The “Kreepy” logo? Divine. The fact that Frankenstein looks like a grown-up version of Playskool’s Big Frank? Bitchin’. The olive-eyed skeleton who treats bowls of cereal like a jacuzzi tub? Inspired. The overall use of bisexual lighting? Here for it.
The cereal itself consisted of orange-dyed Rice Krispies, plus marshmallows shaped like bones, skulls and ghosts. All well and good, but can we talk about that box some more? It’s just so pretty. It makes me happy. It should be studied.
#29: Dem Bones!
(Introduced in 1993)
Brach’s Dem Bones quietly became a Halloween staple during the ‘90s, returning annually for around a decade before getting cremated in the mid 2000s.

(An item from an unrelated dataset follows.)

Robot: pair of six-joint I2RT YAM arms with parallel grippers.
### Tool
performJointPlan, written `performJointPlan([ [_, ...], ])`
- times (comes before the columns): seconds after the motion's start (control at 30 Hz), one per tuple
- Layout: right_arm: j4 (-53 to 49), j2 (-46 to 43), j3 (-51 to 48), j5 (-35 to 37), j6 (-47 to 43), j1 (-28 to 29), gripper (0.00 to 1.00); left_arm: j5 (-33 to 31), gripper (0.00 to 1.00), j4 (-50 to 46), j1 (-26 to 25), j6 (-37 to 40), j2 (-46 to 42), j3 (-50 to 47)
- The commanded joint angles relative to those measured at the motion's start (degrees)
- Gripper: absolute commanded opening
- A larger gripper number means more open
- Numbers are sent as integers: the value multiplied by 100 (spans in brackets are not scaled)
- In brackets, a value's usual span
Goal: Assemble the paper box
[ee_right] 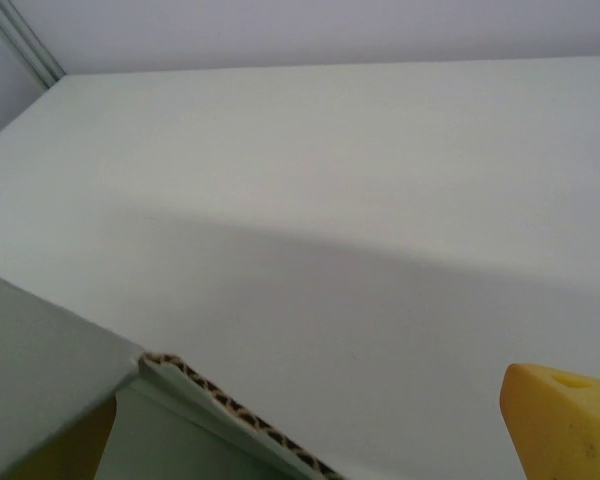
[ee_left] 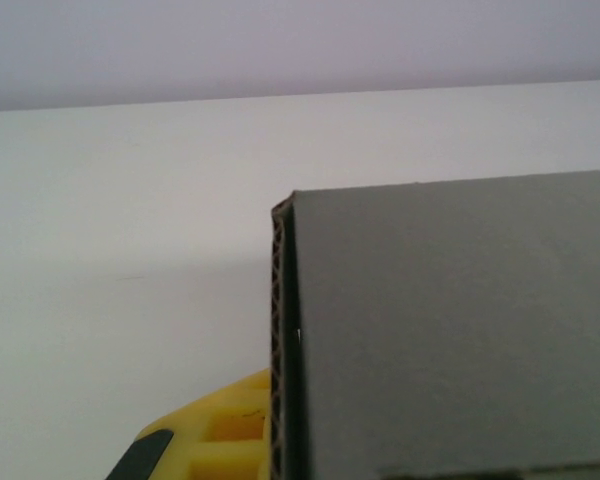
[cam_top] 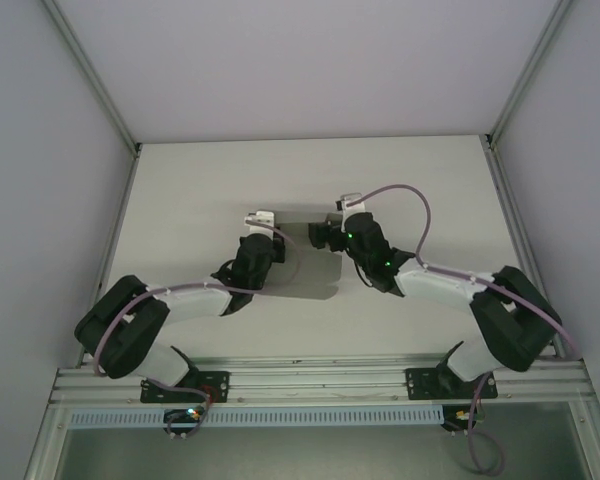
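The white table (cam_top: 200,185) is stretching wide under the top camera, and both arms are reaching in over it toward the middle: the left arm (cam_top: 170,305) is angling in from its base at the near edge and the right arm (cam_top: 460,285) is mirroring it from the other side. Between them the paper box (cam_top: 315,278) is lying on the table as grey card, roughly centred and a little toward the near side. The left gripper (cam_top: 265,240) is sitting at the card's left edge with its jaws pressed together on the card. From the left wrist, a yellow finger (ee_left: 215,440) is showing just beside the corrugated edge (ee_left: 278,340) of an upright grey panel. The right gripper (cam_top: 330,238) is hanging over the far edge, jaws spread wide, one yellow fingertip (ee_right: 565,420) standing well apart from a corrugated card rim (ee_right: 230,405).
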Motion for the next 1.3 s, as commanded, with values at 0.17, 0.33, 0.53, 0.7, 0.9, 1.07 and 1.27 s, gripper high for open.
performJointPlan([
  [0.17,-1924,-1377,-527,433,-100,-142,100,81,0,-571,24,73,-470,104],
  [0.33,-2216,-1750,-715,299,-47,-541,100,233,0,-644,28,185,-643,36],
  [0.53,-2282,-1618,-801,-119,-186,-765,100,289,0,-747,46,211,-741,51],
  [0.7,-1952,-1267,-789,-641,-385,-770,100,321,0,-753,54,176,-725,93],
  [0.9,-2188,-1008,-682,-595,-603,-770,100,234,0,-800,58,179,-705,110],
  [1.07,-1628,-1034,-865,-901,-522,-769,100,336,0,-695,61,291,-553,128],
  [1.27,-585,-1116,-903,-1518,-428,-775,100,431,0,-681,53,345,-445,140],
])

These were chalky, tangy, bone-themed candies in a variety of pastel colors. Goth Smarties, basically. While Dem Bones paled in comparison to giants like Mr. Bones, the retrospective draw is that they felt so incredibly 1990s-ey. The punny name, the logo, the copious uses of firetruck red and banana yellow – everything felt so perfectly of its time.
While the packaging is what made these pop, it’s worth mentioning that similar candies are still on the market. Those cheap ass Candy Bones from Oriental Trading are virtually identical – like to the point where it’s easy to imagine that they were made from the same molds. If you’d like to eat Dem Bones but lack a modded DeLorean, try those.